14. The method of any of the preceding claims, wherein the composition further comprises one or more additional enzymes selected from the group consisting of: acyltransferases, alpha-amylases, beta-amylases, alpha-galactosidases, arabinosidases, arylesterases, beta-galactosidases, carrageenase, catalase, cellobiohydrolase, cellulase, chondroitinase, cutinase, endo-beta-1,4-glucanase, endo-beta-mannanase, esterase, exo-mannanase, galactanase, glucoamylase, hemicellulase, hexosaminidase, hyaluronidase, keratinase, lacquer enzymes, lactases, ligninases, lipases, lipoxygenases, lysozymes, mannanases, other metalloproteinases, nucleases (e.g., deoxyribonucleases and ribonucleases), oxidases, oxidoreductases, pectate lyases, pectin acetylesterases, pectinases, pentosanases, peroxidases, phenoloxidases, phosphatases, phospholipases, phytases, polygalacturonases, polyesterases, additional proteases, pullulanases, reductases, rhamnogalacturonases, β-glucanases, tannases, transglutaminases, xylan acetylesterases, xylanases, xyloglucanases, xylosidases, and any combination or mixture thereof.

15. Use of a polypeptide having thermolysin activity in a detergent composition for increasing the freshness associated with perfumes on textiles after a laundry washing process, or for enhancing the effect of perfumes in a detergent composition, wherein the detergent comprises at least one perfume compound.

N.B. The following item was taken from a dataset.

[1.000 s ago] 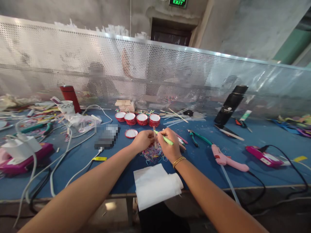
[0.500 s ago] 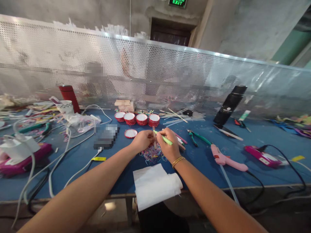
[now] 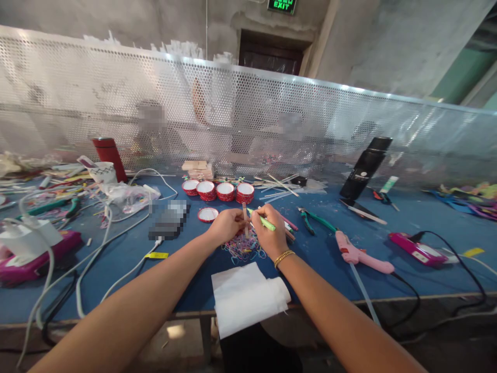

16. The use according to claim 15, wherein the polypeptide having thermolysin activity is a polypeptide having at least about 60% sequence identity with SEQ ID NO: 1.

17. The use according to any one of claims 15-16, wherein the detergent composition is a laundry detergent or a fabric softener.

18. The use according to any one of claims 15 to 17, wherein the detergent composition further comprises a nuclease.

19. An enzyme-flavor system, comprising:

About 0.2 to 100 PPM of a polypeptide having thermolysin activity; and

From about 0.00001% to about 2% fragrance.

20. A detergent composition comprising about 0.2 to 100 PPM of a polypeptide having thermolysin activity, about 0.00001% to about 2% of a perfume, and optionally at least one detergent adjunct material.

21. The detergent composition of claim 20, wherein the composition further comprises one or more adjunct materials selected from the group consisting of builders, bleaches, bleach activators, bleach catalysts, other enzymes, enzyme stabilization systems, chelating agents, optical brighteners, soil release polymers, dye transfer agents, dispersants, foam inhibitors, dyes, perfumes, colorants, filler salts, hydrotropes, photoactivators, fluorescent agents, fabric conditioners, hydrolyzable surfactants, preservatives, antioxidants, anti-shrinkage agents, anti-wrinkle agents, bactericides, fungicides, color embellishments, silver care agents, anti-tarnish and/or anti-corrosion agents, alkalinity sources, solubilizers, carriers, processing aids, pigments, and pH control agents.